2 days ago
Future-proofing Oman: Skills for the AI, climate economy
In lectures on history and culture at the German University of Technology in Oman, I often return to one enduring lesson: societies rise or fall not simply by their wealth or ideology, but by how well they adapt to change.
Today, the twin forces of artificial intelligence (AI) and the climate transition are transforming the global economy at an unprecedented pace. For Oman, this moment is both a challenge and an opportunity to reimagine how we prepare our young people for a future defined not by certainty, but by transformation.
The headlines tell a clear story. Globally, millions of jobs are being disrupted or redefined by automation, machine learning, and decarbonisation efforts. At the same time, new employment frontiers are emerging in renewable energy, green infrastructure, logistics, creative industries, AI deployment, and cybersecurity. But while countries invest in reskilling and education-to-employment pathways, Oman continues to struggle with a growing number of young people leaving school or graduating into a job market ill-equipped to absorb them.
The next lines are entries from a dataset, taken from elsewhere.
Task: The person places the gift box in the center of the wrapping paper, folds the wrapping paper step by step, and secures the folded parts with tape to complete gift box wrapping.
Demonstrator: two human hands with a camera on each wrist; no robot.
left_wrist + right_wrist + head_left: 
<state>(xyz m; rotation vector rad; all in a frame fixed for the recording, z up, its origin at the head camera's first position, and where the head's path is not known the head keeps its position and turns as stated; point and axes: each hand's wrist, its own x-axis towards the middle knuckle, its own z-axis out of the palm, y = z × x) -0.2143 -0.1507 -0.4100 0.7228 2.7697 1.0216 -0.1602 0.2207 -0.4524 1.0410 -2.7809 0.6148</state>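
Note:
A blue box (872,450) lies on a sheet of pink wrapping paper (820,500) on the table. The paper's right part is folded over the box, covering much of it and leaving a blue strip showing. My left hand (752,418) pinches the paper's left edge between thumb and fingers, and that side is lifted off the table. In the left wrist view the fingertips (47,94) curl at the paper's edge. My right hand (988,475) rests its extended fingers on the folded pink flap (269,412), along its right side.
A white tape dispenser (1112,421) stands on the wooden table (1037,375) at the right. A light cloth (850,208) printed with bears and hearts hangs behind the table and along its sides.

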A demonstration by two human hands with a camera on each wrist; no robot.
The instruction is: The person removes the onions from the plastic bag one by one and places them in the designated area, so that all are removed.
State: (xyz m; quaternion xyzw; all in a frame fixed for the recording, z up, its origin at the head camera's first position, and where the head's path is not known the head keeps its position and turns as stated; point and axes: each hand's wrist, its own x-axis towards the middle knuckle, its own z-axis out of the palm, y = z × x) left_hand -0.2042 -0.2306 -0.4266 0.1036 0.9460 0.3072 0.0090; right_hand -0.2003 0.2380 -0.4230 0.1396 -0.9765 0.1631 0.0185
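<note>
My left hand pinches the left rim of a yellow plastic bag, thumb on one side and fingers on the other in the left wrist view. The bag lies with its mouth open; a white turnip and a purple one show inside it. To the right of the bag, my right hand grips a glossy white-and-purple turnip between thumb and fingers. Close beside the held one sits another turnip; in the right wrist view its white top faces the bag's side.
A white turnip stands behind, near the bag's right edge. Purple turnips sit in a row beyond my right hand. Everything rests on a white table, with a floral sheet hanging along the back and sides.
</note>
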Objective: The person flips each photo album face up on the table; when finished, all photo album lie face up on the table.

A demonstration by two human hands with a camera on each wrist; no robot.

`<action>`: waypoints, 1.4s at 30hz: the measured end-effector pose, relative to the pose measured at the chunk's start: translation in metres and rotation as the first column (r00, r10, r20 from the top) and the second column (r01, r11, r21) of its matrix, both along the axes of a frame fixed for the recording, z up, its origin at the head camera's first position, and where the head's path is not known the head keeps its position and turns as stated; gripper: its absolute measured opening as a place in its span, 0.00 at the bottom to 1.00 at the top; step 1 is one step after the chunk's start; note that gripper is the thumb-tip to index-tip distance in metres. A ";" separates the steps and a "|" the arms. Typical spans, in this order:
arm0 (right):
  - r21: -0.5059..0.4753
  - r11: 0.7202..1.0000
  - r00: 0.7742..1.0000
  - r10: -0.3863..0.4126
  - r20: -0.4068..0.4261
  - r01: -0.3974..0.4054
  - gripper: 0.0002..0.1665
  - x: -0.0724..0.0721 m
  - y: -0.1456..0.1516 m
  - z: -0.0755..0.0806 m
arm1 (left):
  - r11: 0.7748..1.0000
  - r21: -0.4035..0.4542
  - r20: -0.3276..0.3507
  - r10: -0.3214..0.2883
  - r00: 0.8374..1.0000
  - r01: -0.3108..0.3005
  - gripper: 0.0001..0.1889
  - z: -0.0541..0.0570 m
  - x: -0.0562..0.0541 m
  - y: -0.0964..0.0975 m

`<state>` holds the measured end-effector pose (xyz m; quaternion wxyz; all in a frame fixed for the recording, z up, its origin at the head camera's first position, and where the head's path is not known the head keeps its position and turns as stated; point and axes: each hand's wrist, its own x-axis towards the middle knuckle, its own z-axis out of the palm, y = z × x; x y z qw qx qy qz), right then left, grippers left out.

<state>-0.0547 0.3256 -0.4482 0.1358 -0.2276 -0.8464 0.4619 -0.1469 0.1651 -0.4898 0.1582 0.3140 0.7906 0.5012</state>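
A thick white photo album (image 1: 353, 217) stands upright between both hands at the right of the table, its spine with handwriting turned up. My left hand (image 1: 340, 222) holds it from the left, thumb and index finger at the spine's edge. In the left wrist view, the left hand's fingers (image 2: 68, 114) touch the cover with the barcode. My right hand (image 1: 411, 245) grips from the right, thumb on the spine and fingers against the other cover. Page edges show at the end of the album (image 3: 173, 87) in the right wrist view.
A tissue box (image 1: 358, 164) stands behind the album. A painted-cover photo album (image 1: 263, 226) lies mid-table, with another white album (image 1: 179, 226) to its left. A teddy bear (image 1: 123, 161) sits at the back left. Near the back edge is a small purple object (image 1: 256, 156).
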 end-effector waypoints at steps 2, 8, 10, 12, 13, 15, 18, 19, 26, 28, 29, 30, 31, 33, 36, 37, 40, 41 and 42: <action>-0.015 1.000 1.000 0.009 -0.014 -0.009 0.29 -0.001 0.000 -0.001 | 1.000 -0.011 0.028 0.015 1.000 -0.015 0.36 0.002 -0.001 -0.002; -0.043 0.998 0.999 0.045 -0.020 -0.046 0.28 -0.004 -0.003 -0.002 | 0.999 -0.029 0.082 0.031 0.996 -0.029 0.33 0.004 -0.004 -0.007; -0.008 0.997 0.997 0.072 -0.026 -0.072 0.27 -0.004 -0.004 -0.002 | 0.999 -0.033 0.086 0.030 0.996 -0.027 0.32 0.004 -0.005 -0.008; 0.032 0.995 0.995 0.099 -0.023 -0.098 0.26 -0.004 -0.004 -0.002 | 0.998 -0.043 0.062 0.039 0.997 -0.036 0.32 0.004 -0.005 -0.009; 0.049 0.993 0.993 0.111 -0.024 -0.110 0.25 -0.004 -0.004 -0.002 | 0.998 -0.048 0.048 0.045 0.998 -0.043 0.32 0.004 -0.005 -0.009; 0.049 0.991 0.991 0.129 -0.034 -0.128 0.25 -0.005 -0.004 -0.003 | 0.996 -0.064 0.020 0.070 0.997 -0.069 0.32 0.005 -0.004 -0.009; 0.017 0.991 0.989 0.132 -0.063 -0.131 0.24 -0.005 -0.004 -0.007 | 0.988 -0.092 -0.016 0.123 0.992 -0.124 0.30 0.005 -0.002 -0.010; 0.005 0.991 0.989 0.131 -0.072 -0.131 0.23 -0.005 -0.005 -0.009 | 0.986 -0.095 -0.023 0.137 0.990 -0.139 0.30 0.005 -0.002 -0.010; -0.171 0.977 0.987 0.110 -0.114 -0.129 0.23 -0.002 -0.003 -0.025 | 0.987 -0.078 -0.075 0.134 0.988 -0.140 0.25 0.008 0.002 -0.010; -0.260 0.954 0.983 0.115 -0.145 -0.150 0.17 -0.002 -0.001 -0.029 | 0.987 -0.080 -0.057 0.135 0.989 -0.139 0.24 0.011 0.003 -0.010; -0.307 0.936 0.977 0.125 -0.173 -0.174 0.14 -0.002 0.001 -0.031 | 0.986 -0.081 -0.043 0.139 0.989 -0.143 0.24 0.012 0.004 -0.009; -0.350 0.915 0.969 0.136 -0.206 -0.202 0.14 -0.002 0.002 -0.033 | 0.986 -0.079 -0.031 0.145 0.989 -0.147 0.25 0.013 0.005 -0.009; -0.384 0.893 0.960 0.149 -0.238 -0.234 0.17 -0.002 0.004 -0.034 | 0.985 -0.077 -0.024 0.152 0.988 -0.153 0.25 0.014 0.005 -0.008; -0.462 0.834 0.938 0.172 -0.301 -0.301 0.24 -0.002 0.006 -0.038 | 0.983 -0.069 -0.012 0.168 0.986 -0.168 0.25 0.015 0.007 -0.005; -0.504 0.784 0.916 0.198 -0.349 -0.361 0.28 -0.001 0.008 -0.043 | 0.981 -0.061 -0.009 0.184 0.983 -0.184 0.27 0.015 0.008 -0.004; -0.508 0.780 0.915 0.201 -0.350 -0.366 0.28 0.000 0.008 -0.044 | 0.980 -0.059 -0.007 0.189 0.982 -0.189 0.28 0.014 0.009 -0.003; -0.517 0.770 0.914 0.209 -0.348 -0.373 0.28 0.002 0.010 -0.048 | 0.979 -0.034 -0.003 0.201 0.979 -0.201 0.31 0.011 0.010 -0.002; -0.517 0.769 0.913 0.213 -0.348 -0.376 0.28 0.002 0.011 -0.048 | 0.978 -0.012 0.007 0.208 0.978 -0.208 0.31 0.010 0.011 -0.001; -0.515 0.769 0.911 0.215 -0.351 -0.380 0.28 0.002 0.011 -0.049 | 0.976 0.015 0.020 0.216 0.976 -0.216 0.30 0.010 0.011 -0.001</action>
The challenge is not one of ambition. Oman Vision 2040 boldly outlines a shift toward a knowledge-based, diversified, and sustainable economy. The green hydrogen strategy, digital economy initiatives, and smart logistics corridors are all commendable. Yet without a workforce ready to power these sectors, our ambitions may stall on the tarmac. Higher education alone cannot absorb or employ the thousands of students entering the job market each year — let alone those who drop out. The solution lies in recalibrating our national skills system to serve both high school and university graduates through flexible, stackable, and practical learning tracks.
Crucially, the original promise of AI must be remembered: AI was not built to replace humans, but to expand our cognitive capacities to solve humanity's greatest challenges. At its inception, the AI movement emerged in tandem with climate concerns — from modelling atmospheric behaviour to optimising energy systems and agricultural yields. AI's power lies in its ability to process complex systems, visualise future scenarios, and propose efficient pathways forward. In this sense, AI is not just a disruptor of labour markets but a tool to elevate human capacity to act decisively in a warming world. We need to train a generation not just to use AI but to guide it ethically and strategically toward the public good.
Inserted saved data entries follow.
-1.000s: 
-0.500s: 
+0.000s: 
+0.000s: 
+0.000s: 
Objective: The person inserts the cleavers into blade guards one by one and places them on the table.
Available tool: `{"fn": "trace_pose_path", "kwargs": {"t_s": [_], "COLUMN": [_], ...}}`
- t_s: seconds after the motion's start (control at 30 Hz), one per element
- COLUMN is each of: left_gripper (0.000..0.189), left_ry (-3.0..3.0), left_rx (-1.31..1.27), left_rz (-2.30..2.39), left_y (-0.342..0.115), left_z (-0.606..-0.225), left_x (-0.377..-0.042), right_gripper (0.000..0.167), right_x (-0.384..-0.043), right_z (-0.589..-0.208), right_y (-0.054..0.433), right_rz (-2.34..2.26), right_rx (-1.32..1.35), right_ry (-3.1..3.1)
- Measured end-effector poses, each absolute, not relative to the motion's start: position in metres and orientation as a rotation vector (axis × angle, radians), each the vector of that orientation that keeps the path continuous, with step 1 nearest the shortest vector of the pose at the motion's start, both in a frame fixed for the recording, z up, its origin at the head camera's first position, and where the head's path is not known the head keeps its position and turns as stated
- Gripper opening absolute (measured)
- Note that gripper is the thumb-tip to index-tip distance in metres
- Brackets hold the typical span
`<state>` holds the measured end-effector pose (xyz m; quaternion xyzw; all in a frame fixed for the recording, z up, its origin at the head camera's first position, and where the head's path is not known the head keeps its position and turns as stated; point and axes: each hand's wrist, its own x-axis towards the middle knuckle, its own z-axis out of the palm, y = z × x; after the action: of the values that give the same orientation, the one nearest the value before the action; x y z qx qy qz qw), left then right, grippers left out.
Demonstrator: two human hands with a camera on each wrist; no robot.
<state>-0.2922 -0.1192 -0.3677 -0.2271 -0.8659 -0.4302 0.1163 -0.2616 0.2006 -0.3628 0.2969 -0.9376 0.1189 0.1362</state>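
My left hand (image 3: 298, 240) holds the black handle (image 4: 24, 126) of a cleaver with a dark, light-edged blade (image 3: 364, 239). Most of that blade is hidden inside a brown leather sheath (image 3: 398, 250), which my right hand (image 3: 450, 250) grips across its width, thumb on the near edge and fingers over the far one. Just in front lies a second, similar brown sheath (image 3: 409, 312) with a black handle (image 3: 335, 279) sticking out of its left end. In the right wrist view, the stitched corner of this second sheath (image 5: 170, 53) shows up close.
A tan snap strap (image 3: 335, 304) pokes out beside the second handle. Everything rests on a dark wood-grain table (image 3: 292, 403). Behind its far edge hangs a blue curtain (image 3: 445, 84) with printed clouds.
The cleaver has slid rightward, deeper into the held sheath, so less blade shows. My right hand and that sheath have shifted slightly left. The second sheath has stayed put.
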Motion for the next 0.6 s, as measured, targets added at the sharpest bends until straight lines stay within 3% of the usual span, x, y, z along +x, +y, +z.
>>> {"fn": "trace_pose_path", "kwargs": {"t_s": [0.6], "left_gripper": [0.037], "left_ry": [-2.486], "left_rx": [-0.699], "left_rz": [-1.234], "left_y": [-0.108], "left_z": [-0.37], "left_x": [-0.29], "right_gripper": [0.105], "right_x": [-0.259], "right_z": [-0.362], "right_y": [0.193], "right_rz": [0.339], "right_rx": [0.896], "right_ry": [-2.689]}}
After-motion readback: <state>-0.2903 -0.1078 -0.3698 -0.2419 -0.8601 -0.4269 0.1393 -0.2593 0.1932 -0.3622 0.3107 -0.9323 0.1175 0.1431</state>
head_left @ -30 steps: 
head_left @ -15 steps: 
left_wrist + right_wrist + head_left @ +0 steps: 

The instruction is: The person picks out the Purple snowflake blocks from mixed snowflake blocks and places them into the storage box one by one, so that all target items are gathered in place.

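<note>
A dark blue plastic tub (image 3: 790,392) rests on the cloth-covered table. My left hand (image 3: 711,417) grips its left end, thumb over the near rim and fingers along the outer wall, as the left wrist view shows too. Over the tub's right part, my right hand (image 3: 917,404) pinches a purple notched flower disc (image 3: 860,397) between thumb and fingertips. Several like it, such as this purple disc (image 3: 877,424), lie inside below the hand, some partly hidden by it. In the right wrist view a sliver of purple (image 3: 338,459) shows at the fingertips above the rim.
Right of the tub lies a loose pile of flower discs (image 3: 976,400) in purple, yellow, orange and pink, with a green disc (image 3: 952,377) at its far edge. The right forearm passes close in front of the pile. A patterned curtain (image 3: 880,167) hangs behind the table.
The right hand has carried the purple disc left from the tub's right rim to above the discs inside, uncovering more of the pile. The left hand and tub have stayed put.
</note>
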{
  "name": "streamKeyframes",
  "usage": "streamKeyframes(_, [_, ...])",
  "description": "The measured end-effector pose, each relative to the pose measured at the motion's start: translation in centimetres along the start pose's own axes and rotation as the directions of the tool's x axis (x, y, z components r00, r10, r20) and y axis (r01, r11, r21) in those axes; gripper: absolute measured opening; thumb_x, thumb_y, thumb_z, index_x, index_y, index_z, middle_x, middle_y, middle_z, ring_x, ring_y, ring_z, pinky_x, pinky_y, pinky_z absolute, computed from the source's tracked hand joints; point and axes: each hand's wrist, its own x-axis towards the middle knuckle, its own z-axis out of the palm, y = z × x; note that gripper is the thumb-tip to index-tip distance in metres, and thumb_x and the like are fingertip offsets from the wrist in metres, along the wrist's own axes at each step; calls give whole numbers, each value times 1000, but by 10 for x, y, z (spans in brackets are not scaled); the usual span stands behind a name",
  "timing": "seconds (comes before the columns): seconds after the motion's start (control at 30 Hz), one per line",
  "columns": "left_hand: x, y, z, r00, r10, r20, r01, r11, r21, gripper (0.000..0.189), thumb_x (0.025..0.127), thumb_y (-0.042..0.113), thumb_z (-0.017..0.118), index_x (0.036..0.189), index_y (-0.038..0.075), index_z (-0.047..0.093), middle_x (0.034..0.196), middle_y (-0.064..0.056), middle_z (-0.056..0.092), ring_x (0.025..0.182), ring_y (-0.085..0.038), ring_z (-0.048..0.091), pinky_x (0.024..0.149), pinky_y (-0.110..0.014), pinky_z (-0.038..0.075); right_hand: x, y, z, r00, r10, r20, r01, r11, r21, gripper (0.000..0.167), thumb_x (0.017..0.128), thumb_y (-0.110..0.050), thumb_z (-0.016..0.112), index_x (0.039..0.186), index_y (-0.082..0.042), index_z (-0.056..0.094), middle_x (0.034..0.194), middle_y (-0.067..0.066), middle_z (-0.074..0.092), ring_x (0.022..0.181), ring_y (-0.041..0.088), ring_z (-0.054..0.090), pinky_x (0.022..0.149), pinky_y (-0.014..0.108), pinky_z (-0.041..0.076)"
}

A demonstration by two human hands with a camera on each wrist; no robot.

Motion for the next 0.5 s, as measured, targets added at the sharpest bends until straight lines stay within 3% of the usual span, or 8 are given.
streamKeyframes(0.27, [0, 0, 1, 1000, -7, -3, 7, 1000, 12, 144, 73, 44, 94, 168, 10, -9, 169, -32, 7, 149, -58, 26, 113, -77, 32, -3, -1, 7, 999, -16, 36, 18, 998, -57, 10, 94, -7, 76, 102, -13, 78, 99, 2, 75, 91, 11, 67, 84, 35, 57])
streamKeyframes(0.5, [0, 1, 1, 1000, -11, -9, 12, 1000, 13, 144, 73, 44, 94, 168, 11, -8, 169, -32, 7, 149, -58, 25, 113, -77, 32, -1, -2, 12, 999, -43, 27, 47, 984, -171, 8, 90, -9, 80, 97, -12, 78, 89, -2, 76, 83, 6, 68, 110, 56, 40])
This requires a national push for vocational education, apprenticeships, and certification schemes. Accounting, auditing, engineering technicians, AI application developers, solar panel installers, and logistics specialists — all are critical professions for which we can provide credible vocational and professional training. These pathways should not be viewed as inferior to academic degrees but as complementary tracks that are modular, mobile and recognised across industries.
More importantly, we must institutionalise a system of multi-track mobility. A student should be able to shift from a vocational course into a university programme and vice versa. A young person in Sur who starts with a solar technician certificate should later be able to join a renewable energy engineering programme in Muscat, or start a green enterprise of their own. This fluidity is what will allow Oman to truly democratise opportunity.
Countries like Germany and Singapore offer valuable lessons. Germany's dual vocational system integrates in-company training with classroom education, producing highly employable graduates. Singapore's SkillsFuture initiative offers all citizens credits and pathways to reskill at any stage of life.
Moreover, any skills transformation must be tied to employer demand. Public-private partnerships must co-design curricula, co-finance apprenticeships, and co-own success. Incentives for firms to host trainees, offer mentorships, or co-certify professional programmes will be essential. And beyond young job seekers, mid-career Omanis also deserve access to reskilling opportunities as the economy evolves.
Finally, we must do more than reform education — we must shift mindsets. Social prestige, parental pressure, and outdated ideas about success still funnel too many into narrow academic channels. A cultural campaign that celebrates technical mastery, creative skills, and entrepreneurial spirit is needed to expand the definition of achievement.
The future will not wait. Every year that passes without bold reform deepens the risk of alienation and structural unemployment. But the solution is within reach. Oman has the vision. What we now need is a robust, flexible, and future-oriented skills ecosystem that places people — not just policies — at the heart of development.